Now we get Sweet Bye and Bye, of which the piano/vocal score as well as some of the composer’s manuscripts were in a box in Secaucus. Krasker has led the effort to track down scripts to allow a recreation of the score in something like a playable format and to bring it to life with full orchestrations (by Jason Carr) and with a cast that includes such notables as Danny Burstein, Philip Chaffin, John Cullum, Georgia Engel, Rebecca Luker and Marin Mazzie.
What exactly was Sweet Bye and Bye? It was an effort to comment on the state of then-contemporary American society by looking back from an imagined future. While it is interesting to look backward at an effort to look forward, in this case it is the score and not the sociology that seems worthy of note. It is the wit of Ogden Nash and the richness of Vernon Duke’s music that will reward repeated listening.

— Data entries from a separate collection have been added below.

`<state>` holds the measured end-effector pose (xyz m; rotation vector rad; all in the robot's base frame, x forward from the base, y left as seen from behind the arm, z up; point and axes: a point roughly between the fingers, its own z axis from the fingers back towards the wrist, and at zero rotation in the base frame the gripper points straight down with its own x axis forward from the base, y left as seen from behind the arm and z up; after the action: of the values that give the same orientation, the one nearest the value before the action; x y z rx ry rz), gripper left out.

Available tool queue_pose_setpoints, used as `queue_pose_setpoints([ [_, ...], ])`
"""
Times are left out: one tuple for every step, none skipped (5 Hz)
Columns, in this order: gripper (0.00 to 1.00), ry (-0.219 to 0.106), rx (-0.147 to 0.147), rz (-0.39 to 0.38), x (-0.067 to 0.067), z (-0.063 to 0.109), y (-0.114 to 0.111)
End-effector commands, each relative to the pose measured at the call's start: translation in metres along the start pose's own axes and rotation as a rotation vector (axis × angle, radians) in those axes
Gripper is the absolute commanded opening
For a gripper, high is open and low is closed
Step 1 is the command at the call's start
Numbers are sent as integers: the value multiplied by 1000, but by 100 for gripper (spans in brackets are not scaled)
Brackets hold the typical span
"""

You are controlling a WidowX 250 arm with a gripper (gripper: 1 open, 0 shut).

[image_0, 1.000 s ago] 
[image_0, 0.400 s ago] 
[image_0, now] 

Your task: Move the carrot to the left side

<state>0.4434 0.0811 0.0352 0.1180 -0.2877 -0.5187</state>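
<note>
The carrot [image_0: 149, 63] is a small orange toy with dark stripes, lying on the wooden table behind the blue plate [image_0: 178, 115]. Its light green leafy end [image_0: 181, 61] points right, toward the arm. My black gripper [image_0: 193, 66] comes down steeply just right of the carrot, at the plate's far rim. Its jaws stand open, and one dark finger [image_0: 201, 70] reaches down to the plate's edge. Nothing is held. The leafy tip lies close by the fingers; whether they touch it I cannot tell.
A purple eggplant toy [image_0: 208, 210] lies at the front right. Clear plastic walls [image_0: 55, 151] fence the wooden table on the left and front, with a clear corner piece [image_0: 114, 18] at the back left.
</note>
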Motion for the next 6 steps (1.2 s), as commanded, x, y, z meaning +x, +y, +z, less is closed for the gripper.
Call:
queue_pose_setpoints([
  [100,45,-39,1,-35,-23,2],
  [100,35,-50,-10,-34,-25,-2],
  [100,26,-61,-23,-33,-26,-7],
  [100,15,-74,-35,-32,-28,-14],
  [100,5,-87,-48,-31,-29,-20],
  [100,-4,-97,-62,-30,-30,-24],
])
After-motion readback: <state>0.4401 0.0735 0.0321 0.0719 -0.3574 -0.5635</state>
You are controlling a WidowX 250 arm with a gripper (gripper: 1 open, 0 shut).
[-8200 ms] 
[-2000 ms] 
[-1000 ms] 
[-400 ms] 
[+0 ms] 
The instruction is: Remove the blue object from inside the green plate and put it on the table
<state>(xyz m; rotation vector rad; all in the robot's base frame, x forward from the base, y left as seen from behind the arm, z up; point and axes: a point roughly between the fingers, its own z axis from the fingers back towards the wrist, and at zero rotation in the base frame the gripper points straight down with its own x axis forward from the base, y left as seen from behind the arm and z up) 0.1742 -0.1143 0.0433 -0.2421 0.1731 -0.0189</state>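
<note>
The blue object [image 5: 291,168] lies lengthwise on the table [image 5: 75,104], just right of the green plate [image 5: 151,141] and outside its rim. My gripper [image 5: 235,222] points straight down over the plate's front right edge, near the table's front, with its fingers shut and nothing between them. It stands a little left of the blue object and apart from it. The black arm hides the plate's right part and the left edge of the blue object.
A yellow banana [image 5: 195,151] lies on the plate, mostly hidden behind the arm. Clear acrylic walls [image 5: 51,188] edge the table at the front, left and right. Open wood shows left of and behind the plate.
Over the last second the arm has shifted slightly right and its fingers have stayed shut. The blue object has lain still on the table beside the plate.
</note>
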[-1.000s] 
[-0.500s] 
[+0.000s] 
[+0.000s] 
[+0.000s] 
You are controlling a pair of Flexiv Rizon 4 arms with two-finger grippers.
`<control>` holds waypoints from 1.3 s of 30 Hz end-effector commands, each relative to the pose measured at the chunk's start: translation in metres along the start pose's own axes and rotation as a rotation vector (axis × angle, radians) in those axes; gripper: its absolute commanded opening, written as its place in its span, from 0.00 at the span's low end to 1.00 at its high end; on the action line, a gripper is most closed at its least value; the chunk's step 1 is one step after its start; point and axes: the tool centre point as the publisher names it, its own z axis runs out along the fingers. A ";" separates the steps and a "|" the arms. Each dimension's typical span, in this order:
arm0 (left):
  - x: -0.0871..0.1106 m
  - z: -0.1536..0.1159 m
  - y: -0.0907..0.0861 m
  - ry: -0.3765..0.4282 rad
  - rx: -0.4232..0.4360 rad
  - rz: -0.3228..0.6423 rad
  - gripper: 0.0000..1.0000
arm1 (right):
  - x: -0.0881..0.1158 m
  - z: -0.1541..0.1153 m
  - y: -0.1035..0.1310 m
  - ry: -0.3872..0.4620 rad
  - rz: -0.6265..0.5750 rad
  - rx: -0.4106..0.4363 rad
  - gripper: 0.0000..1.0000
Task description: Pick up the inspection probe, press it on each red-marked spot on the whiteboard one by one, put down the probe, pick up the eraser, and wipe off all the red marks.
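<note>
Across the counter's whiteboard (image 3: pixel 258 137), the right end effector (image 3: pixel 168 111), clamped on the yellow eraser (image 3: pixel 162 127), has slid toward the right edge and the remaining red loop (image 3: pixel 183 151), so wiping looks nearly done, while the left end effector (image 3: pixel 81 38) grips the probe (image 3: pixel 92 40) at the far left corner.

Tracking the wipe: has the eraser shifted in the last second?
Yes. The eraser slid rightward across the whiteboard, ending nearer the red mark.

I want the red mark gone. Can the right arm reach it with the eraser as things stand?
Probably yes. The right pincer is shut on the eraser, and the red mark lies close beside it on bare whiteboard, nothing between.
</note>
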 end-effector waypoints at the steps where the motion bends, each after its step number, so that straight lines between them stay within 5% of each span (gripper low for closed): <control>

The booklet helps put it all in perspective. In addition to Krasker’s essay, the dramaturg Robert Edridge-Waks provides a succinct synopsis that places each song in context and then the full lyrics are available. The booklet also offers some interesting illustrations such as a Hirschfeld caricature and some terribly amateurish-looking production photos from the original and only production.
There’s no indication of the source of the cover illustration or of the back page of the jewel case’s insert featuring a silicone chip circuit board that could not have been envisioned with such detail when the show was being written. But you can ponder that conundrum while you listen to this intriguing score.